You can also use npm/yarn scripts directly:

yarn install           # Install dependencies
npm run dev            # Development server
npm run build          # Validate build
npm run deploy         # Deploy to production

Project Structure

vdb-api/
├── _worker.ts                 # Main Worker entry point
├── api/                       # API route handlers
│   ├── auth.ts               # AWS SigV4 authentication
│   ├── info.ts               # CVE metadata endpoint
│   ├── vuln.ts               # Vulnerability data (CVEListV5)
│   ├── exploits.ts           # Exploit intelligence
│   ├── oas.ts                # OpenAPI specification
│   ├── search.ts             # Search functionality
│   └── [[catchall]].ts       # Catch-all handler
├── src/                       # Source code
│   ├── cache/                # Caching layer (KV + PostgreSQL)
│   ├── middleware/           # Authentication, rate limiting
│   ├── services/             # Business logic
│   └── shared/               # Shared utilities
├── scheduled/                 # Cron job handlers
├── schemas/                   # JSON schemas
├── prisma/                    # Prisma schema and migrations
├── wrangler.toml             # Cloudflare Workers configuration
├── tsconfig.json             # TypeScript configuration
├── justfile                  # Development commands
└── package.json              # Dependencies and scripts

API Endpoints

All API endpoints are versioned under /v1 for stability and future compatibility.

Public Endpoints

  • GET /v1/spec - OpenAPI specification (JSON)
  • GET /v1/spec/ui - Interactive documentation

Authentication

  • GET /v1/auth/token - Exchange SigV4-signed request for JWT token

Protected Endpoints (Require JWT)

CVE Information & Vulnerability Data

  • GET /v1/info/{identifier} - CVE metadata and data source information
  • GET /v1/vuln/{identifier} - Vulnerability records in CVEListV5 format
  • GET /v1/exploits/{identifier} - Exploit intelligence and sightings

Product/Package API

  • GET /v1/product/{name} - Product information by package name with pagination
  • GET /v1/product/{name}/{version} - Product information for specific version
  • GET /v1/product/{name}/{version}/{ecosystem} - Product information for specific version and ecosystem
  • GET /v1/ecosystems - List all ecosystems with package counts
  • GET /v1/{package}/versions - All versions for a package with pagination
  • GET /v1/{package}/vulns - All vulnerabilities affecting a package with version mapping

Error Handling

Overview

The API uses standard HTTP status codes and returns consistent JSON error responses. All errors include a success: false field and descriptive error message. Understanding these error patterns will help you build robust client applications.

Error Response Format

All error responses follow this structure:

{
  "success": false,
  "error": "Error category or message",
  "details": "Additional context (optional)"
}

HTTP Status Codes

Status Code Meaning When It Occurs
400 Bad Request Missing or invalid parameters
401 Unauthorized Authentication failed or token invalid/expired
403 Forbidden Organization is inactive or blocked
404 Not Found Resource does not exist
429 Too Many Requests Rate limit exceeded
500 Internal Server Error Unexpected server error

Authentication Errors (401)

Missing Authentication

Request:

curl https://api.vdb.vulnetix.com/v1/info/CVE-2024-1234

Response:

{
  "success": false,
  "error": "Missing Authorization header. Please provide a Bearer token."
}

How to Fix: Include the Authorization: Bearer <token> header in your request.

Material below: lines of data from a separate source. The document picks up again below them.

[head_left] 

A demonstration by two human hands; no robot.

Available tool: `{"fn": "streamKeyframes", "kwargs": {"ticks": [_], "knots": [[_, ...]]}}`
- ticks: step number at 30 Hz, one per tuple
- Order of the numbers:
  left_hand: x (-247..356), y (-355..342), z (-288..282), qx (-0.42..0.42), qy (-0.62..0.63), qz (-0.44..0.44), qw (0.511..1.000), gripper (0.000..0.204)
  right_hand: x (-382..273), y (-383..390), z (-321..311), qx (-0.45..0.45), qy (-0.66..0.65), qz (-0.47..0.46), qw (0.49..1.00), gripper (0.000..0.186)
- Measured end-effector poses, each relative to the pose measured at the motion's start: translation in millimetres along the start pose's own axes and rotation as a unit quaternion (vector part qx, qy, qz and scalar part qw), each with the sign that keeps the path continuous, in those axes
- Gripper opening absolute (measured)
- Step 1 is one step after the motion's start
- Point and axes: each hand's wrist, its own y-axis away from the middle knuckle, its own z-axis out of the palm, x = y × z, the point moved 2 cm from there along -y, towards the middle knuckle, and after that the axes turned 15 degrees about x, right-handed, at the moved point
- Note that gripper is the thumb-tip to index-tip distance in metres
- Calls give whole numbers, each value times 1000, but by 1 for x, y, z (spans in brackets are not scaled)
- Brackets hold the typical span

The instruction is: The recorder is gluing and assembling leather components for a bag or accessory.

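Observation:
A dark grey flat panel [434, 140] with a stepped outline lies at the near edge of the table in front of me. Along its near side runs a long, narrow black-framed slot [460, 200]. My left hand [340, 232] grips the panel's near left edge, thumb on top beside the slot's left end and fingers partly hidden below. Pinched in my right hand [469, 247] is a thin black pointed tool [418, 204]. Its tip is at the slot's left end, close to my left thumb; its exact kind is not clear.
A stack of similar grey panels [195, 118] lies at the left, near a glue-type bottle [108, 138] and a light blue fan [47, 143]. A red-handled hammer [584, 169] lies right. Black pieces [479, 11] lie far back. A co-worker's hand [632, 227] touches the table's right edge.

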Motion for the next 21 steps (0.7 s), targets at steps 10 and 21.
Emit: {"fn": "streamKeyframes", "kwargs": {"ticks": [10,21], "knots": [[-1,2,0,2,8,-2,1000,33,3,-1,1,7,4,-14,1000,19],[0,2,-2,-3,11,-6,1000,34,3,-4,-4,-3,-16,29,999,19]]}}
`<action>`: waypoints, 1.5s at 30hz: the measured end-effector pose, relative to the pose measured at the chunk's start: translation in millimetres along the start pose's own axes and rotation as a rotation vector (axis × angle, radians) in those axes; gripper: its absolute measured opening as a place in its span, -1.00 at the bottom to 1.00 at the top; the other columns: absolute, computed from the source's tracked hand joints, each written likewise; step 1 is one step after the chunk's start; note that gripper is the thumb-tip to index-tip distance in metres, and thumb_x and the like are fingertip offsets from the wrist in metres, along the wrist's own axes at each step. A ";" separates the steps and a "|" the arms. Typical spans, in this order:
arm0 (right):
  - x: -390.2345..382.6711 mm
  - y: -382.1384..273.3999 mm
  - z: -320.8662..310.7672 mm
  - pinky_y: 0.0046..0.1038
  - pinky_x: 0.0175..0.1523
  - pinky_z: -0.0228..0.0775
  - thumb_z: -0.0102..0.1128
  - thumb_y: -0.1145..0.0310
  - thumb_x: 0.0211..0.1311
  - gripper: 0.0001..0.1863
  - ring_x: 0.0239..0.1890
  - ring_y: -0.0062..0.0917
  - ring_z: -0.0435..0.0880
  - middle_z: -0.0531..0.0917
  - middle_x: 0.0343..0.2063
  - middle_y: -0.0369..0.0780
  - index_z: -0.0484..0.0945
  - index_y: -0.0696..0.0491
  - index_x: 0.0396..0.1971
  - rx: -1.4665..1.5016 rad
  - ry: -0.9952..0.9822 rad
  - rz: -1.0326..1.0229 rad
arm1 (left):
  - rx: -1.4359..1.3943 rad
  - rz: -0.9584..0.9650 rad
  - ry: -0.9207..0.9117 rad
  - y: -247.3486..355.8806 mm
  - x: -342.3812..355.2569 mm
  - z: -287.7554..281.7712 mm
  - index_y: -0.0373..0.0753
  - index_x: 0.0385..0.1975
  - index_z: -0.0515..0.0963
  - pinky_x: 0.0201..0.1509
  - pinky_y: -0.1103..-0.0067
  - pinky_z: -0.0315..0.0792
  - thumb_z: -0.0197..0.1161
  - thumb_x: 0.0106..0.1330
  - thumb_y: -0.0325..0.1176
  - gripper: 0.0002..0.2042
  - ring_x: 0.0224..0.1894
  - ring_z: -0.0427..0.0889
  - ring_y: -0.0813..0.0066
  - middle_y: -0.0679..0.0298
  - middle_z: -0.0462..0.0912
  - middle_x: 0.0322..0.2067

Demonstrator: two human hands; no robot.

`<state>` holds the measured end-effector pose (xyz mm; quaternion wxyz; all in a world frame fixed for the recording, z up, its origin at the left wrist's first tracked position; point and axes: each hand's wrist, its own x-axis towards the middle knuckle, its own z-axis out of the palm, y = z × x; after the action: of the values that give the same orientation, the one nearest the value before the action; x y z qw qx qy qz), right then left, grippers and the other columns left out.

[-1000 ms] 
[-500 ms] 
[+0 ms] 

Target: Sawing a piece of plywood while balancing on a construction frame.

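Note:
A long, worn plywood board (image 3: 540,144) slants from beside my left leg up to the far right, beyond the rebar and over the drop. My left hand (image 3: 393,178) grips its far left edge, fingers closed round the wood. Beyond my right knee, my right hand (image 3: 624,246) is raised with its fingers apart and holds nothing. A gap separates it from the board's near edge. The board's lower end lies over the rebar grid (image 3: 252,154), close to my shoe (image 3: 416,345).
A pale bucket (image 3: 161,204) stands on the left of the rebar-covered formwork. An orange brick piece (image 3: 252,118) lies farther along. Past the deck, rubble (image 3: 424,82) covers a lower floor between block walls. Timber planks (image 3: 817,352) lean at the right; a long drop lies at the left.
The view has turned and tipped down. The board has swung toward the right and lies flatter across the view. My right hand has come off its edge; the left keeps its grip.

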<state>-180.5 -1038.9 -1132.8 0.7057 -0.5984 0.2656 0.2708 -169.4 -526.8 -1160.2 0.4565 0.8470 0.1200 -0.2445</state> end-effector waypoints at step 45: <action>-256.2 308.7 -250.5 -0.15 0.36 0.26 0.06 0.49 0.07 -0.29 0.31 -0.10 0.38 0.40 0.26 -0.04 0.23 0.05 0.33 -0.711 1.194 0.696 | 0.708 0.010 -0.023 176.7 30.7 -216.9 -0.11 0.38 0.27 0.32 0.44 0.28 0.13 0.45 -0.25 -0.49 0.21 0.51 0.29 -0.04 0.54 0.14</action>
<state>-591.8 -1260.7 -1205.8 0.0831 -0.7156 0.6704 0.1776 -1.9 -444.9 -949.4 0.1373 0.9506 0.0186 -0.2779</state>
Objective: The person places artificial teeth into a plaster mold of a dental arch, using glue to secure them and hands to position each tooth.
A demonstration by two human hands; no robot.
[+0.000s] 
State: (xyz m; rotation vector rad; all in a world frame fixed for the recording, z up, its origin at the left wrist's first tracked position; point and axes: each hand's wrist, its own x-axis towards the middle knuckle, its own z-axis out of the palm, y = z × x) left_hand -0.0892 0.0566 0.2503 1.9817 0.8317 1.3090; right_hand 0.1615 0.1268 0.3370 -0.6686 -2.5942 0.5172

Invalid Authorization Format

Request:

curl https://api.vdb.vulnetix.com/v1/info/CVE-2024-1234 \
  -H "Authorization: InvalidFormat"

Response:

{
  "success": false,
  "error": "Invalid Authorization header format. Expected \"Bearer <token>\"."
}

How to Fix: Use the correct format: Authorization: Bearer YOUR_JWT_TOKEN

Token Expired

Response:

{
  "success": false,
  "error": "Token has expired. Please obtain a new token from /v1/auth/token."
}

How to Fix:

  1. Request a new token from /v1/auth/token using AWS SigV4 authentication
  2. Tokens expire after 15 minutes
  3. Implement automatic token refresh in your client

Example Token Refresh:

import time
from datetime import datetime, timedelta

class VDBClient:
    def __init__(self, access_key, secret_key):
        self.access_key = access_key
        self.secret_key = secret_key
        self.token = None
        self.token_expiry = None
    
    def get_token(self):
        """Get valid token, refreshing if needed"""
        if self.token and self.token_expiry > datetime.now():
            return self.token
        
        # Request new token with SigV4 signature
        response = self._request_token()  # Your SigV4 implementation
        self.token = response['token']
        self.token_expiry = datetime.fromtimestamp(response['exp'])
        return self.token

Invalid Token Signature

Response:

{
  "success": false,
  "error": "Invalid token signature"
}

How to Fix: The token has been tampered with or is from a different environment. Request a new token.

Invalid SigV4 Signature (Token Exchange)

Request to /v1/auth/token:

{
  "success": false,
  "error": "Invalid signature"
}

How to Fix:

  1. Verify your AWS Access Key ID and Secret Access Key
  2. Ensure proper SigV4 signature calculation
  3. Check that the X-Amz-Date header is current (within 15 minutes)
  4. Verify the Authorization header format: AWS4-HMAC-SHA512 Credential=...

See examples/ directory for SigV4 implementation examples in multiple languages.

Inactive Credentials

Response:

{
  "success": false,
  "error": "Credentials are inactive"
}

How to Fix: Contact Vulnetix support to reactivate your organization credentials.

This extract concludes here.